:: Work order ::
Using the records below, give again exactly the lines from the line that contains "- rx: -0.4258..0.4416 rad" through the line that contains "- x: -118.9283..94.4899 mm", both ends included, and only those.

--- START ---

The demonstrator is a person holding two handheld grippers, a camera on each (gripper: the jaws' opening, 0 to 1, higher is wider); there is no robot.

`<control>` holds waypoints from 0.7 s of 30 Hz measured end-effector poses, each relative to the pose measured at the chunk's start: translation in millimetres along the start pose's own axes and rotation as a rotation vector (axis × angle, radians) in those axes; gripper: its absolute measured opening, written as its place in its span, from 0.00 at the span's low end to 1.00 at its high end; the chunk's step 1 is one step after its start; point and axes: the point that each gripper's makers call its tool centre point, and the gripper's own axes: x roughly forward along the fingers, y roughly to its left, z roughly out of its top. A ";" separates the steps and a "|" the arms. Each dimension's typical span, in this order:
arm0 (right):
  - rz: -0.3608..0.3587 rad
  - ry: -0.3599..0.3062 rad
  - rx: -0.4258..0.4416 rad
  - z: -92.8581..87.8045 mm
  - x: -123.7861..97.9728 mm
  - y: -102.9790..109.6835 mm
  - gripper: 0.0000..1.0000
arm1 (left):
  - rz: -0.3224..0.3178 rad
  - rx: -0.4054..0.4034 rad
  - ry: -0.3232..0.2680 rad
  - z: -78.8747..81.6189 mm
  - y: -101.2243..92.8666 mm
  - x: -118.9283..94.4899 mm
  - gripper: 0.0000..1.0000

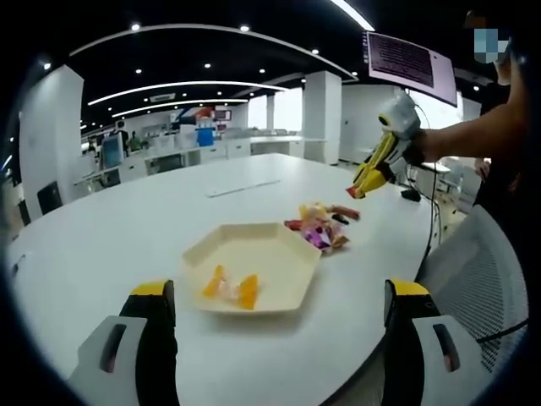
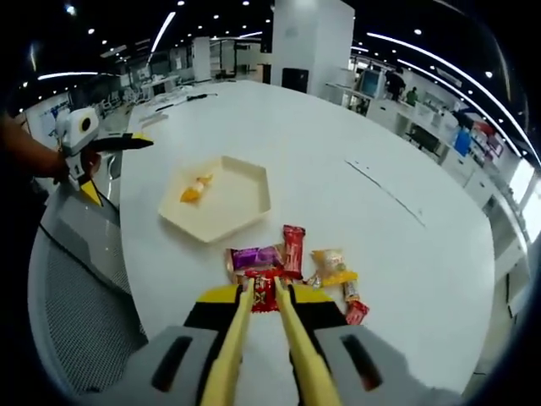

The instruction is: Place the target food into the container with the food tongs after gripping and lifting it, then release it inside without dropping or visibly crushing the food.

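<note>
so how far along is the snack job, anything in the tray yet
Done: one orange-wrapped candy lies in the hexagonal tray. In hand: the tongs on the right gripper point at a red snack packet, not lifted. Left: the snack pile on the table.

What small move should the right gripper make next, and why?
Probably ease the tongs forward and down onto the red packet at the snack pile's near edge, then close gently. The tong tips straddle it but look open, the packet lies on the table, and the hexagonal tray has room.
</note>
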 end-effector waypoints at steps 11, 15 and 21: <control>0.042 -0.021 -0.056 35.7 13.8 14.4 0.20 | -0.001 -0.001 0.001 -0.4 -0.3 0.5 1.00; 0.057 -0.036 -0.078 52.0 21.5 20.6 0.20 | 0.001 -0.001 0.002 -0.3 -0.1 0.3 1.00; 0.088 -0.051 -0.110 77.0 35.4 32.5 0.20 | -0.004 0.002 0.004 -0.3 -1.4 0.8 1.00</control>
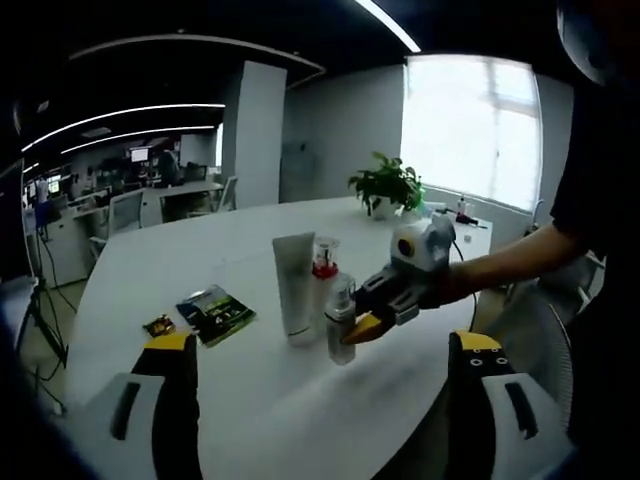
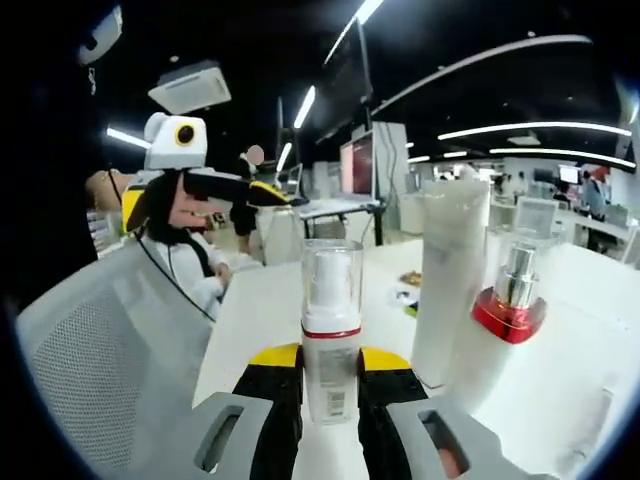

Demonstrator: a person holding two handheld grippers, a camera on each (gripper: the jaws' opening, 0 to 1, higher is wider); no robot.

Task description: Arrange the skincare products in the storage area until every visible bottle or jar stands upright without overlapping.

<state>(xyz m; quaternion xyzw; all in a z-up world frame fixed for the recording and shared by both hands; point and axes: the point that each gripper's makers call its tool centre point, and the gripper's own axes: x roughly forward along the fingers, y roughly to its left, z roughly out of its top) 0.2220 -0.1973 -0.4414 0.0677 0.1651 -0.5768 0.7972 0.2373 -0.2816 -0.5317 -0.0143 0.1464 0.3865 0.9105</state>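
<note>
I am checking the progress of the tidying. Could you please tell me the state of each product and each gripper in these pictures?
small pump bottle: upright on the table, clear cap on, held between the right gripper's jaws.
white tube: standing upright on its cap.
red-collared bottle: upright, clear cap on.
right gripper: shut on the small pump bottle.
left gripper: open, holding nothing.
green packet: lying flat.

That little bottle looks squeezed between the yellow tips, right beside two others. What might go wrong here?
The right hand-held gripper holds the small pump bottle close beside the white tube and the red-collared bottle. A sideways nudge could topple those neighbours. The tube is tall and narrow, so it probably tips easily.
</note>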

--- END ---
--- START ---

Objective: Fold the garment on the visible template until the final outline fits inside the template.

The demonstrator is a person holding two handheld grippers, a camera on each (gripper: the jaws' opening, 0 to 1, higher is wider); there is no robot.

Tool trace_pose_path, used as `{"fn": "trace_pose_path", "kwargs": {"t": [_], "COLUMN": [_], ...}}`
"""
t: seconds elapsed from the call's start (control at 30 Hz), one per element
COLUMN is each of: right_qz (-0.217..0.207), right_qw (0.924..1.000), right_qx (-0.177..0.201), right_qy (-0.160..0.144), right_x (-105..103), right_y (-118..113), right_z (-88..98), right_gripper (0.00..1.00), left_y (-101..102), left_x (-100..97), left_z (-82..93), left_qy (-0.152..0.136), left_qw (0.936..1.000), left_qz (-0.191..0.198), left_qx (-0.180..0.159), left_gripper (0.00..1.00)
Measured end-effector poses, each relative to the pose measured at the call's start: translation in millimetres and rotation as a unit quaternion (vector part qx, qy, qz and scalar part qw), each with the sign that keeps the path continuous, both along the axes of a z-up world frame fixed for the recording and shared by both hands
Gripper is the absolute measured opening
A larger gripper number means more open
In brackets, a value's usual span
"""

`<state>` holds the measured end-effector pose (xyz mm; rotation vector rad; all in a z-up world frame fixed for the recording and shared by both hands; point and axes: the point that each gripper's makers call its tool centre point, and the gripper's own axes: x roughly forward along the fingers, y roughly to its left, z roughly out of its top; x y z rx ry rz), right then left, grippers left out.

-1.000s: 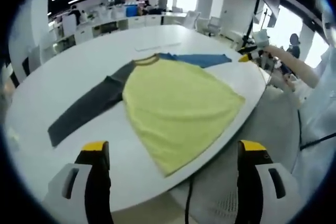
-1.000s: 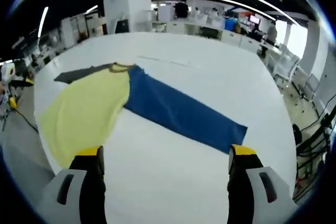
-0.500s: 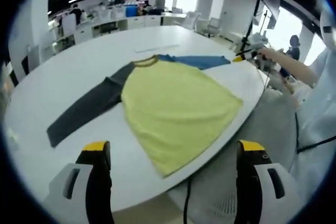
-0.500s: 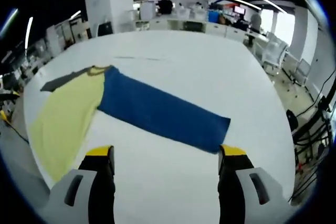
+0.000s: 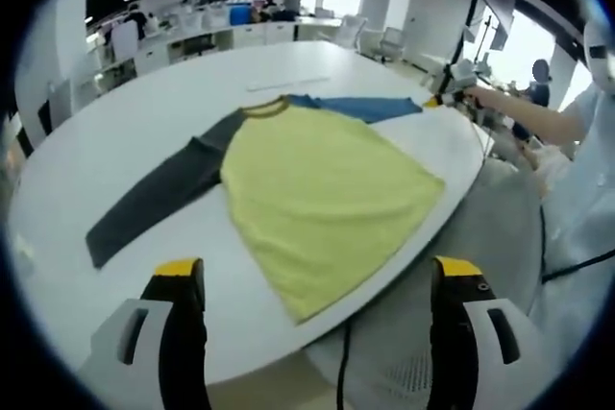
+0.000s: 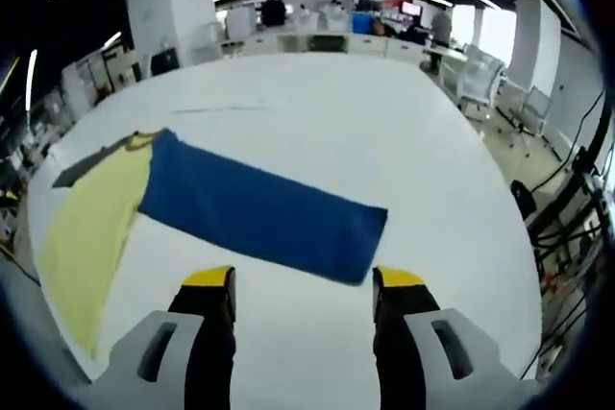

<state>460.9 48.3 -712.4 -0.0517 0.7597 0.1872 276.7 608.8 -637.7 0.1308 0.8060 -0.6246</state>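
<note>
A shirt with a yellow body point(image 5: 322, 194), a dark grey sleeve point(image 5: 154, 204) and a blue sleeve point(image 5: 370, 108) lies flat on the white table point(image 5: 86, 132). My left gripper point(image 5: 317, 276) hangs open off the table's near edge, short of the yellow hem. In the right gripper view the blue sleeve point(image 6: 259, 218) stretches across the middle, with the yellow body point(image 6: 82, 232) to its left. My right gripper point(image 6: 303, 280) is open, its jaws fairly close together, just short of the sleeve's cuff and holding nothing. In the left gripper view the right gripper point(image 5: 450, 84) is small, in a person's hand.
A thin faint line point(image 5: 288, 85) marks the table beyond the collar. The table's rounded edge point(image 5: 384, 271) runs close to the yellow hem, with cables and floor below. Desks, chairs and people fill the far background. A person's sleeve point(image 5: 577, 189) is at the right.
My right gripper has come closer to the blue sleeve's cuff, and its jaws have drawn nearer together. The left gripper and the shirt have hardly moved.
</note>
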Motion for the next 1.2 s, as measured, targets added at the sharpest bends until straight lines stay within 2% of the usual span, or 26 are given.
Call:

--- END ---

:: Expected answer ::
  - rx: -0.4258..0.4416 rad
  - z: -92.8581..87.8045 mm
  - x: -123.7861..97.9728 mm
  - y: -102.9790..109.6835 mm
  - gripper: 0.0000..1.0000
arm1 (left):
  - rz: -0.3224..0.3178 rad
  - rx: -0.4054..0.4034 rad
  - ry: -0.3232..0.2680 rad
  - z: -78.8747..81.6189 mm
  - y: -101.2243..92.8666 mm
  - x: -118.9283..94.4899 mm

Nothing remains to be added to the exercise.